Task description: Could you transcribe all of the data exactly and skip any pictures?

--*--

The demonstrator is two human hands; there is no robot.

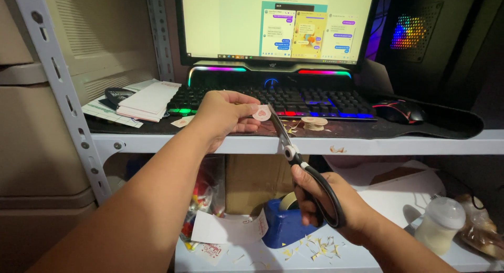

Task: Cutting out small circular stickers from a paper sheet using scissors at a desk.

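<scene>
I saw left hand [223, 115] pinched on small sticker [261, 113] — scissors [294, 157] in right hand [331, 205], blades at sticker's 5 o'clock, pointing 11 — fingers clamped through handles.

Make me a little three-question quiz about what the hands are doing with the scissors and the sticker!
1. True or false: the right hand holds the scissors.
2. Which hand pinches the small round sticker?
3. What lies just behind the sticker: A) a keyboard, B) a plate, C) a book?

Key: 1. True. 2. The left hand. 3. A.
</scene>
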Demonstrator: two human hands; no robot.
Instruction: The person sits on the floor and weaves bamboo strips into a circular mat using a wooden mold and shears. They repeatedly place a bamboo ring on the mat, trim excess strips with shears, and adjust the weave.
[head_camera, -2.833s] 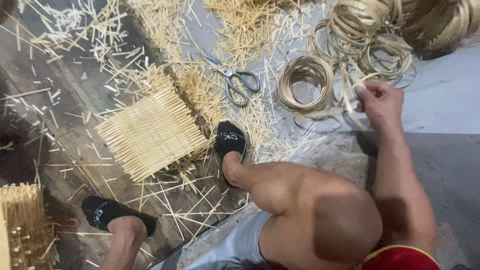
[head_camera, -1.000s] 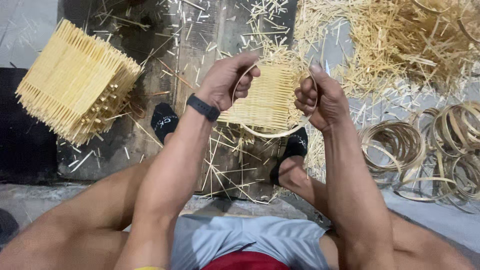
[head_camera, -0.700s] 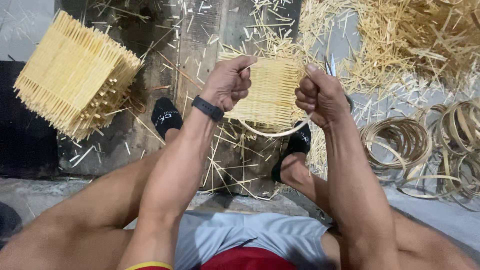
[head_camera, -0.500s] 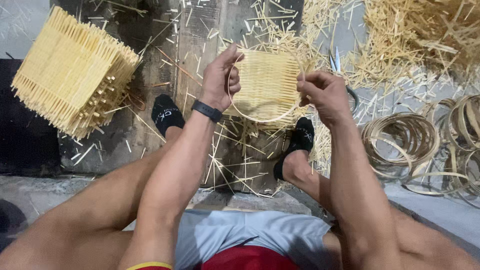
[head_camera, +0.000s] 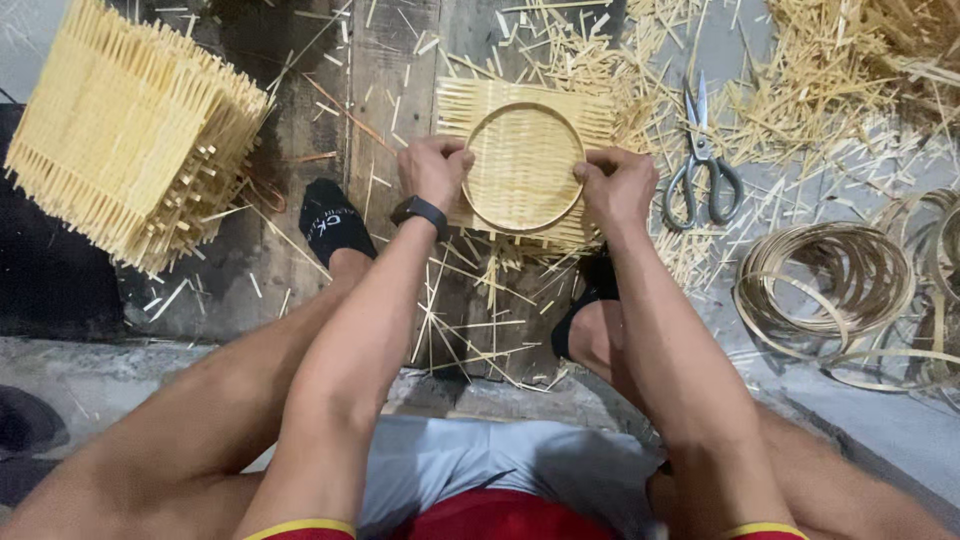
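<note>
Rough wooden planks (head_camera: 395, 90) strewn with pale bamboo splinters (head_camera: 790, 90) make up the working surface, with grey concrete off to the sides. Both hands grip a round bamboo hoop (head_camera: 523, 167) that lies flat on a square woven bamboo mat (head_camera: 530, 100). The left hand (head_camera: 432, 170) pinches the hoop's left edge with its fingers curled over the rim, and the right hand (head_camera: 615, 188) pinches the opposite edge the same way, so the ring is pressed down evenly from both sides and seems centred on the weave, with the mat's loose ends sticking out past it all round. A dark watch (head_camera: 419, 211) sits on the left wrist just behind that grip. Scissors (head_camera: 700, 165) lie on the floor just beyond the right hand, within easy reach. Further out on that side lie coils of bamboo strip (head_camera: 825, 285). Well away from the left hand stands a stack of woven mats (head_camera: 130, 140). A black-socked foot (head_camera: 335, 222) rests below the left hand, near the mat, probably bracing the seated posture.
</note>
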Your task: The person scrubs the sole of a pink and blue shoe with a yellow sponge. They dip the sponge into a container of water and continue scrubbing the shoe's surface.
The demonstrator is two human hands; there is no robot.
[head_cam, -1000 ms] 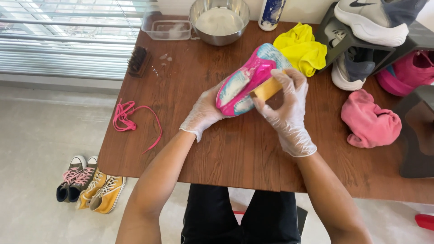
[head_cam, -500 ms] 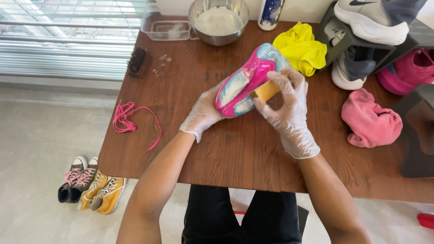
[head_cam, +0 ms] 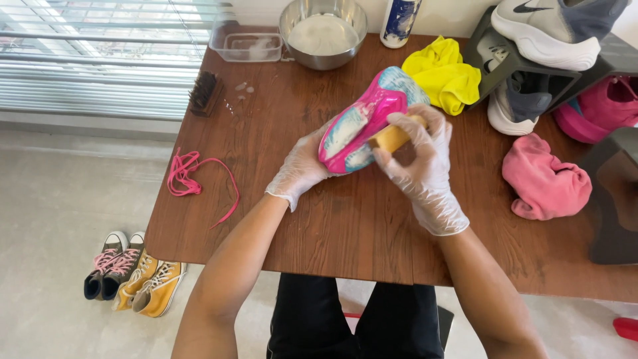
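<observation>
A: Largest first. What is logged?

B: A brown wood-grain worktop (head_cam: 319, 226) is seen from above. At its far right corner a dark angled rack (head_cam: 601, 63) is noted, with a grey sneaker (head_cam: 558, 26) carried on top and a second grey sneaker (head_cam: 515, 100) tucked below; a magenta shoe (head_cam: 601, 106) is seen beside them at the right edge.

A: And the piece in work?

B: A pink shoe (head_cam: 362, 123) with pale blue, foam-smeared patches is held up above the middle of the worktop, toe pointed toward the far edge. It is gripped from the near-left side by the gloved left hand (head_cam: 302, 166), the grip closed on the shoe. The gloved right hand (head_cam: 422, 163) is closed around a tan wooden brush (head_cam: 393, 136), which is pressed against the shoe's right side.

A: Mid-sized items?

B: A steel bowl (head_cam: 323, 33) of white foam is recorded at the far edge, a clear plastic tub (head_cam: 247, 45) at the far left corner, and a blue-and-white bottle (head_cam: 399, 20) right of the bowl. A yellow cloth (head_cam: 446, 76) lies just beyond the shoe. A pink cloth (head_cam: 545, 179) is bunched near the right edge.

A: Smallest?

B: A dark bristle brush (head_cam: 205, 93) at the left edge, and a pink lace (head_cam: 196, 176) looped nearer the near left corner. On the floor, left of the worktop, small black and yellow sneakers (head_cam: 129, 272) are noted.
</observation>
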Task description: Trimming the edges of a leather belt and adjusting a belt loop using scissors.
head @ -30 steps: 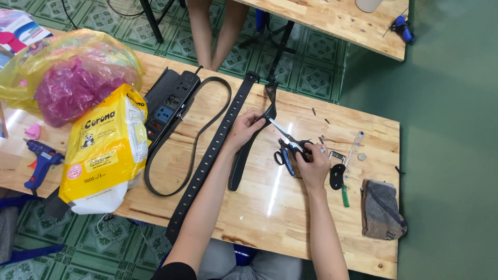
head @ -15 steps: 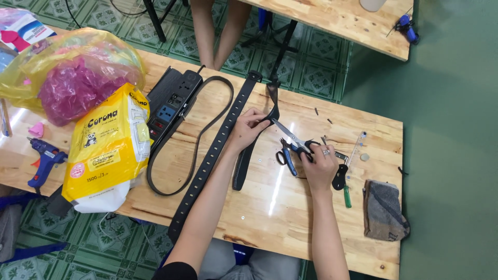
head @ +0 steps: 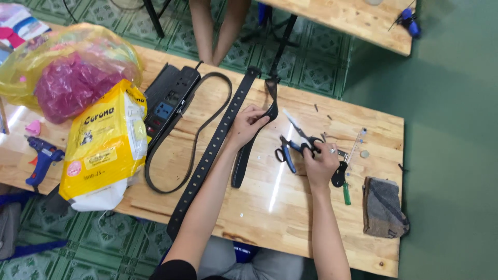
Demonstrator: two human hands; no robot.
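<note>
My left hand (head: 246,123) pinches a short black leather strap (head: 248,150) that lies on the wooden table (head: 270,207), its upper end curling up near the far edge. My right hand (head: 320,161) grips black-handled scissors (head: 298,139), blades pointing up-left toward the strap and a little apart from it. A long black belt with a row of holes (head: 212,150) lies diagonally under my left forearm.
A thin black belt loop (head: 199,129), a black power strip (head: 168,98), a yellow bag (head: 104,145), a plastic bag of pink material (head: 67,78) and a blue glue gun (head: 41,155) lie left. A screwdriver (head: 345,189) and folded grey cloth (head: 384,207) lie right. Someone's legs (head: 215,26) stand beyond.
My right hand has pulled the scissors slightly back to the right, away from the strap end. My left hand keeps hold of the strap.
</note>
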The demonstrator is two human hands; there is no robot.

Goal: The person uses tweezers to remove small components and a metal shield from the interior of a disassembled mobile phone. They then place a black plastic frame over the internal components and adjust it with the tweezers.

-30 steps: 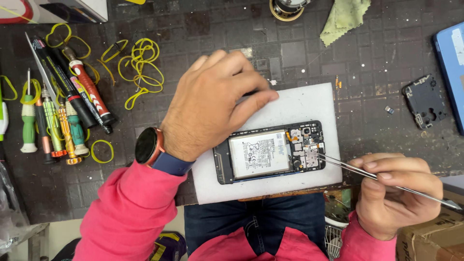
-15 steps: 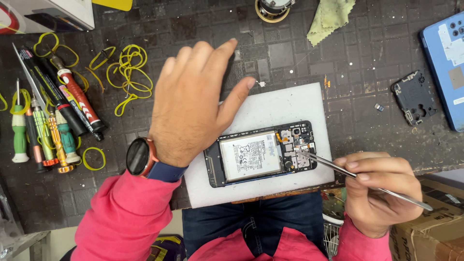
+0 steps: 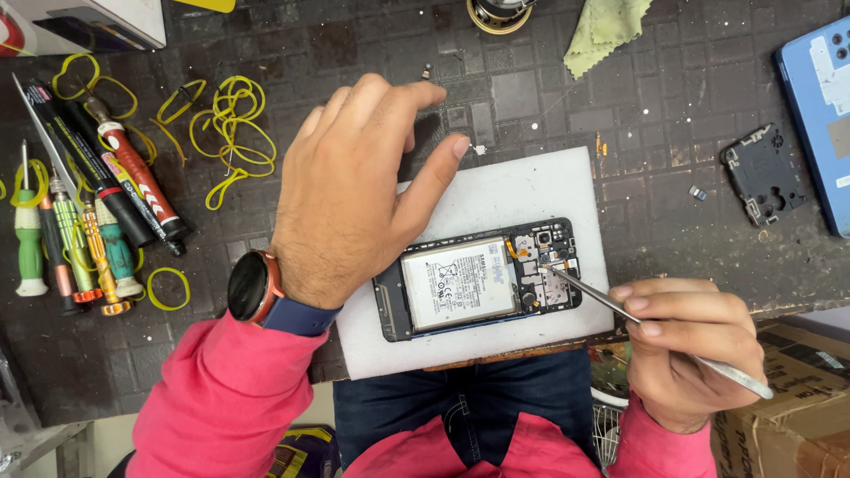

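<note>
An opened phone [image 3: 482, 279] with its back off lies on a white foam pad [image 3: 522, 190], showing a white battery and the circuit board. My right hand [image 3: 686, 350] grips metal tweezers [image 3: 620, 310] whose tip touches the board at the phone's right end. My left hand [image 3: 354, 190] hovers flat above the pad's left part, fingers apart, holding nothing; a dark watch sits on its wrist.
Screwdrivers and pens [image 3: 80, 221] lie at the left among yellow rubber bands [image 3: 226, 133]. A black phone frame part [image 3: 761, 173] and a blue phone back cover [image 3: 819, 115] lie at the right. A green cloth [image 3: 606, 26] is at the top. Cardboard box [image 3: 806, 416] at lower right.
My left hand has lifted and slid up and left off the phone. The tweezers' tip stays on the board at the phone's right end.
</note>
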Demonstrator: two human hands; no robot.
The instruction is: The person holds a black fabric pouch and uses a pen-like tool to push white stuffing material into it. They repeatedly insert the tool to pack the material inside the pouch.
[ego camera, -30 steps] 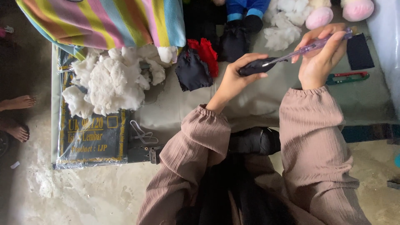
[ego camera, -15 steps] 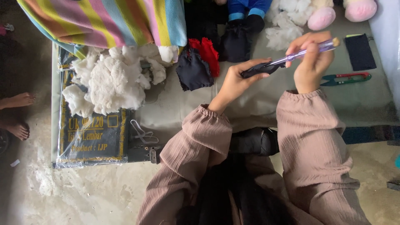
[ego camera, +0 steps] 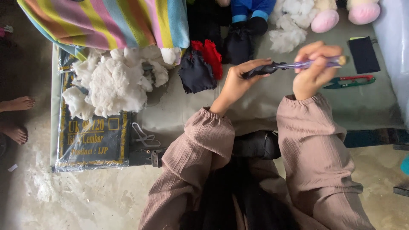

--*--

Your response:
The demonstrator is two human hands; there is no robot.


Task: Cutting out small circular stickers from a paper sheet using scissors at a desk.

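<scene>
I saw left hand [223, 115] pinched on small sticker [261, 113] — scissors [294, 157] in right hand [331, 205], blades at sticker's 5 o'clock, pointing 11 — fingers clamped through handles.

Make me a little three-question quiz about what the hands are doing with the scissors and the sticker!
1. True or false: the right hand holds the scissors.
2. Which hand pinches the small round sticker?
3. What lies just behind the sticker: A) a keyboard, B) a plate, C) a book?

Key: 1. True. 2. The left hand. 3. A.
</scene>
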Demonstrator: two human hands; no robot.
Instruction: The person sits on the floor and weaves bamboo strips into a circular mat using a wooden mold and shears. They repeatedly place a bamboo ring on the mat, trim excess strips with shears, and adjust the weave.
[head_camera, -2.833s] 
[head_camera, -1.000s] 
[head_camera, -0.700s] 
[head_camera, -0.500s] 
[head_camera, +0.000s] 
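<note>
Rough wooden planks (head_camera: 395, 90) strewn with pale bamboo splinters (head_camera: 790, 90) make up the working surface, with grey concrete off to the sides. Both hands grip a round bamboo hoop (head_camera: 523, 167) that lies flat on a square woven bamboo mat (head_camera: 530, 100). The left hand (head_camera: 432, 170) pinches the hoop's left edge with its fingers curled over the rim, and the right hand (head_camera: 615, 188) pinches the opposite edge the same way, so the ring is pressed down evenly from both sides and seems centred on the weave, with the mat's loose ends sticking out past it all round. A dark watch (head_camera: 419, 211) sits on the left wrist just behind that grip. Scissors (head_camera: 700, 165) lie on the floor just beyond the right hand, within easy reach. Further out on that side lie coils of bamboo strip (head_camera: 825, 285). Well away from the left hand stands a stack of woven mats (head_camera: 130, 140). A black-socked foot (head_camera: 335, 222) rests below the left hand, near the mat, probably bracing the seated posture.
</note>
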Your task: The person scrubs the sole of a pink and blue shoe with a yellow sponge. They dip the sponge into a container of water and continue scrubbing the shoe's surface.
The demonstrator is two human hands; there is no robot.
[head_cam, -1000 ms] 
[head_cam, -500 ms] 
[head_cam, +0 ms] 
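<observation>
A: Largest first. What is logged?

B: A brown wood-grain worktop (head_cam: 319, 226) is seen from above. At its far right corner a dark angled rack (head_cam: 601, 63) is noted, with a grey sneaker (head_cam: 558, 26) carried on top and a second grey sneaker (head_cam: 515, 100) tucked below; a magenta shoe (head_cam: 601, 106) is seen beside them at the right edge.

A: And the piece in work?

B: A pink shoe (head_cam: 362, 123) with pale blue, foam-smeared patches is held up above the middle of the worktop, toe pointed toward the far edge. It is gripped from the near-left side by the gloved left hand (head_cam: 302, 166), the grip closed on the shoe. The gloved right hand (head_cam: 422, 163) is closed around a tan wooden brush (head_cam: 393, 136), which is pressed against the shoe's right side.

A: Mid-sized items?

B: A steel bowl (head_cam: 323, 33) of white foam is recorded at the far edge, a clear plastic tub (head_cam: 247, 45) at the far left corner, and a blue-and-white bottle (head_cam: 399, 20) right of the bowl. A yellow cloth (head_cam: 446, 76) lies just beyond the shoe. A pink cloth (head_cam: 545, 179) is bunched near the right edge.

A: Smallest?

B: A dark bristle brush (head_cam: 205, 93) at the left edge, and a pink lace (head_cam: 196, 176) looped nearer the near left corner. On the floor, left of the worktop, small black and yellow sneakers (head_cam: 129, 272) are noted.
</observation>
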Task description: Trimming the edges of a leather belt and adjusting a belt loop using scissors.
head @ -30 steps: 
head @ -15 steps: 
head @ +0 steps: 
Demonstrator: two human hands; no robot.
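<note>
My left hand (head: 246,123) pinches a short black leather strap (head: 248,150) that lies on the wooden table (head: 270,207), its upper end curling up near the far edge. My right hand (head: 320,161) grips black-handled scissors (head: 298,139), blades pointing up-left toward the strap and a little apart from it. A long black belt with a row of holes (head: 212,150) lies diagonally under my left forearm.
A thin black belt loop (head: 199,129), a black power strip (head: 168,98), a yellow bag (head: 104,145), a plastic bag of pink material (head: 67,78) and a blue glue gun (head: 41,155) lie left. A screwdriver (head: 345,189) and folded grey cloth (head: 384,207) lie right. Someone's legs (head: 215,26) stand beyond.
My right hand has pulled the scissors slightly back to the right, away from the strap end. My left hand keeps hold of the strap.
</note>
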The demonstrator is two human hands; there is no robot.

Goal: The person uses tweezers to remove small components and a metal shield from the interior of a disassembled mobile phone. They then place a black plastic frame over the internal components and adjust it with the tweezers.

-30 steps: 
-15 steps: 
+0 steps: 

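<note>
An opened phone [image 3: 482, 279] with its back off lies on a white foam pad [image 3: 522, 190], showing a white battery and the circuit board. My right hand [image 3: 686, 350] grips metal tweezers [image 3: 620, 310] whose tip touches the board at the phone's right end. My left hand [image 3: 354, 190] hovers flat above the pad's left part, fingers apart, holding nothing; a dark watch sits on its wrist.
Screwdrivers and pens [image 3: 80, 221] lie at the left among yellow rubber bands [image 3: 226, 133]. A black phone frame part [image 3: 761, 173] and a blue phone back cover [image 3: 819, 115] lie at the right. A green cloth [image 3: 606, 26] is at the top. Cardboard box [image 3: 806, 416] at lower right.
My left hand has lifted and slid up and left off the phone. The tweezers' tip stays on the board at the phone's right end.
</note>
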Demonstrator: two human hands; no robot.
The instruction is: The person holds a black fabric pouch and uses a pen-like tool to push white stuffing material into it. They repeatedly insert the tool to pack the material inside the pouch.
[ego camera, -30 steps] 
[ego camera, -15 steps] 
[ego camera, +0 steps] 

Here the answer is complete.